WORK ITEM:
The answer is the full listing restated exactly, without any pictures.

DATA PROVIDED:
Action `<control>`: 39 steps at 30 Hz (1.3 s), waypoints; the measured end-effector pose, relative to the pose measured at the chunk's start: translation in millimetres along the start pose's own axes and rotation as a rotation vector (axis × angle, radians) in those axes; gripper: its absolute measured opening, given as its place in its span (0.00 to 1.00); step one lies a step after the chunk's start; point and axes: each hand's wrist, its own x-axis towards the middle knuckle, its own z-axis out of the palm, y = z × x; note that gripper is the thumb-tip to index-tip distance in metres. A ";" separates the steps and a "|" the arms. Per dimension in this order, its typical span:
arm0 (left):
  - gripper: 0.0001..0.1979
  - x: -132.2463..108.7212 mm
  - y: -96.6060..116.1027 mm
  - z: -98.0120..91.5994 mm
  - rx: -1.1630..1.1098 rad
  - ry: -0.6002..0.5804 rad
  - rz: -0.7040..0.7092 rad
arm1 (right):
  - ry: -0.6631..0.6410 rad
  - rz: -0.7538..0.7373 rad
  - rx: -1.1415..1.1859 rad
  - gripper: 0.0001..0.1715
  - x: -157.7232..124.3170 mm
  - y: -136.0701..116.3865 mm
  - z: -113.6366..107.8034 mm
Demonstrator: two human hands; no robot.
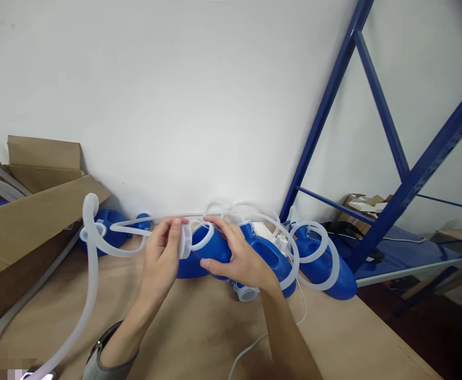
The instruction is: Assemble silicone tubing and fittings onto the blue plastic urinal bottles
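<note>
Left hand (pixel 163 254) pinches a white cap (pixel 184 241) at the mouth of a blue bottle (pixel 212 246). Right hand (pixel 239 259) is closed around that bottle, held low over the table (pixel 199 332). The cardboard box (pixel 25 221) at left holds tubing. A loose tube (pixel 92 264) and spare bottles (pixel 326 269) crowd the space behind. Both forearms reach forward.

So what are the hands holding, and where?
The right hand holds the blue bottle around its body, near the neck. The left hand pinches the white cap by its rim.
</note>
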 end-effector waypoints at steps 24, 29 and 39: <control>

THE ANSWER:
Action `<control>`: 39 steps at 30 Hz (1.3 s), waypoints; the measured end-effector pose, relative to the pose measured at the chunk's start: translation in millimetres along the start pose's own axes and rotation as a rotation vector (axis × angle, radians) in those axes; gripper: its absolute measured opening, given as its place in its span (0.00 to 1.00); step one lies a step after the chunk's start; point and axes: each hand's wrist, its own x-axis towards the middle knuckle, its own z-axis out of the palm, y = z × x; note that gripper is the thumb-tip to index-tip distance in metres. A ";" separates the steps and a "|" the arms. Per dimension in this order, its typical span:
arm0 (left):
  - gripper: 0.0001..0.1979
  - x: -132.2463..108.7212 mm
  - y: -96.6060..116.1027 mm
  - z: -98.0120..91.5994 mm
  - rx: -1.1630..1.1098 rad
  - ry: -0.6002..0.5804 rad
  - rz: -0.7040..0.7092 rad
arm1 (right):
  - ry: -0.6631..0.6410 rad
  - rz: -0.7538..0.7373 rad
  - rx: -1.1415..1.1859 rad
  - gripper: 0.0001..0.1715
  - x: -157.7232..124.3170 mm
  - y: -136.0701..116.3865 mm
  - z: -113.6366..107.8034 mm
Demonstrator: two human hands; no robot.
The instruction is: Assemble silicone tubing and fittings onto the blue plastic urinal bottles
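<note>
Left hand (pixel 163 254) pinches a white cap (pixel 184 241) at the mouth of a blue bottle (pixel 212 246). Right hand (pixel 239 259) is closed around that bottle, held low over the table (pixel 199 332). The cardboard box (pixel 25 221) at left holds tubing. A loose tube (pixel 92 264) and spare bottles (pixel 326 269) crowd the space behind. Both forearms reach forward.

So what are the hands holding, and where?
The right hand holds the blue bottle around its body, near the neck. The left hand pinches the white cap by its rim.
</note>
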 end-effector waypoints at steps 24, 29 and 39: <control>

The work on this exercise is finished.